* [TASK TO CARRY OUT] Go through the listing below and repeat it exactly, omitting each picture.

------------

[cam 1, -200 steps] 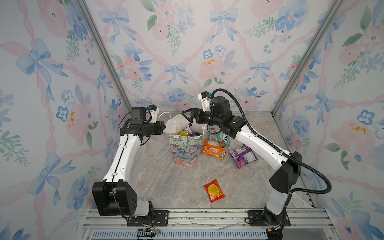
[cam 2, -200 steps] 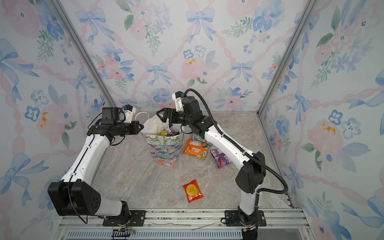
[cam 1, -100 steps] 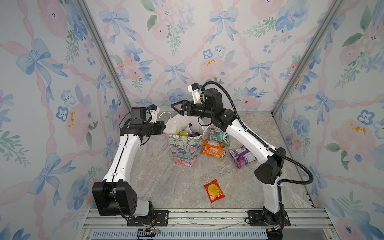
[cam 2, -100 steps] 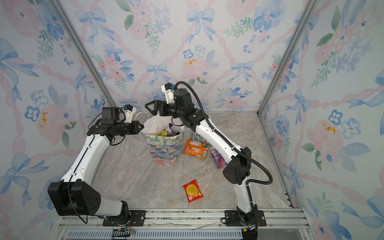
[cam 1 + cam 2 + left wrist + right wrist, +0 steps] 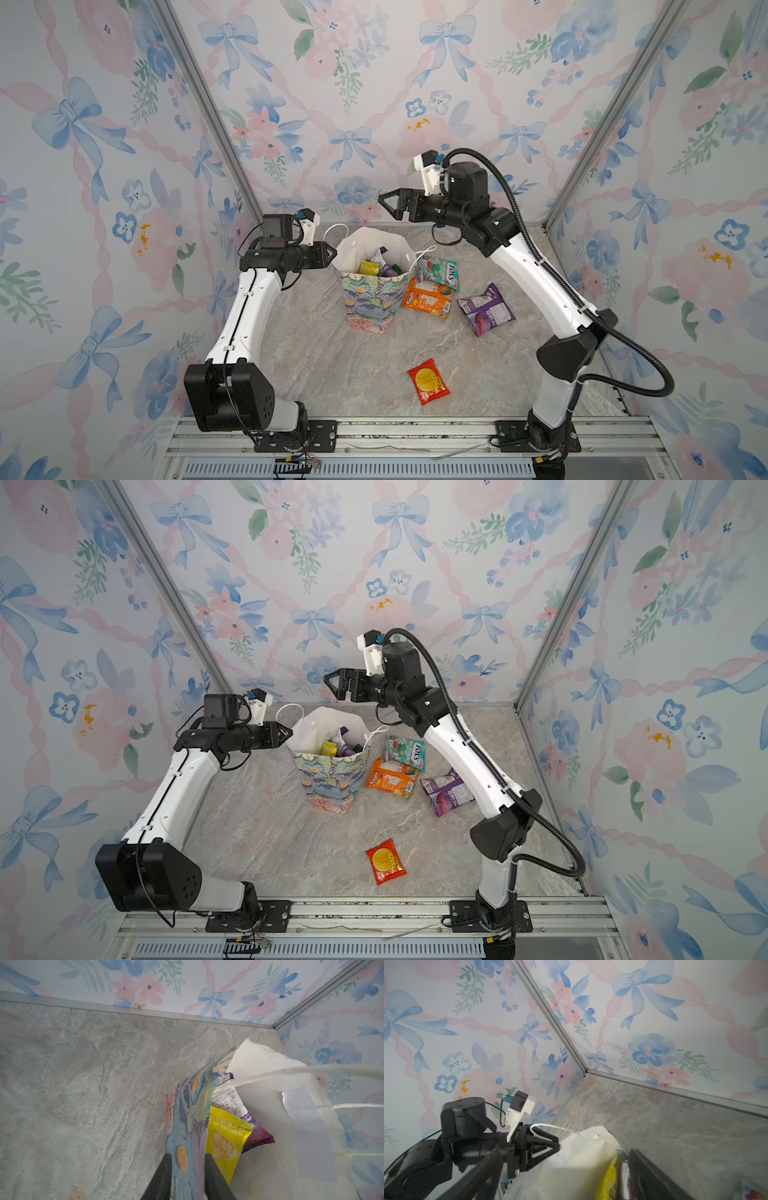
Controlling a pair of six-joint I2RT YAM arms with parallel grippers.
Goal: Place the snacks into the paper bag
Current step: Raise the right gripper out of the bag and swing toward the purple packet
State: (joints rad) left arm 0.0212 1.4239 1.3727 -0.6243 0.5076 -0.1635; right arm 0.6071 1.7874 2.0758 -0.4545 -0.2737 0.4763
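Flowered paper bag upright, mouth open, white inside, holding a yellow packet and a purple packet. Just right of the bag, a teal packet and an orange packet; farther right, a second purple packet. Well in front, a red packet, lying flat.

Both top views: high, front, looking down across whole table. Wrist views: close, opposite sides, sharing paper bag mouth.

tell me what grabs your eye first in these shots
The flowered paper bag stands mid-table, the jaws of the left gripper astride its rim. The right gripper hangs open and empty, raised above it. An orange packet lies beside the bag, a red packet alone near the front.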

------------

* [OUTPUT BELOW]
[cam 1, -200 steps] 
[cam 2, -200 steps] 
[cam 1, -100 steps] 
[cam 2, -100 steps] 
[cam 1 + cam 2 + left wrist + right wrist, +0 steps] 
Controlling a pair of six-joint I2RT YAM arms with parallel grippers.
Goal: Place the snacks into the paper bag
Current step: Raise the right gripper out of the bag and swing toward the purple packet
State: (joints rad) left arm 0.0212 1.4239 1.3727 -0.6243 0.5076 -0.1635; right arm 0.6071 1.7874 2.0758 -0.4545 -0.2737 0.4763
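Flowered paper bag upright, mouth open, white inside, holding a yellow packet and a purple packet. Just right of the bag, a teal packet and an orange packet; farther right, a second purple packet. Well in front, a red packet, lying flat.

Both top views: high, front, looking down across whole table. Wrist views: close, opposite sides, sharing paper bag mouth.

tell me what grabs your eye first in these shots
The flowered paper bag stands mid-table, the jaws of the left gripper astride its rim. The right gripper hangs open and empty, raised above it. An orange packet lies beside the bag, a red packet alone near the front.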

Nothing further is needed for the exercise.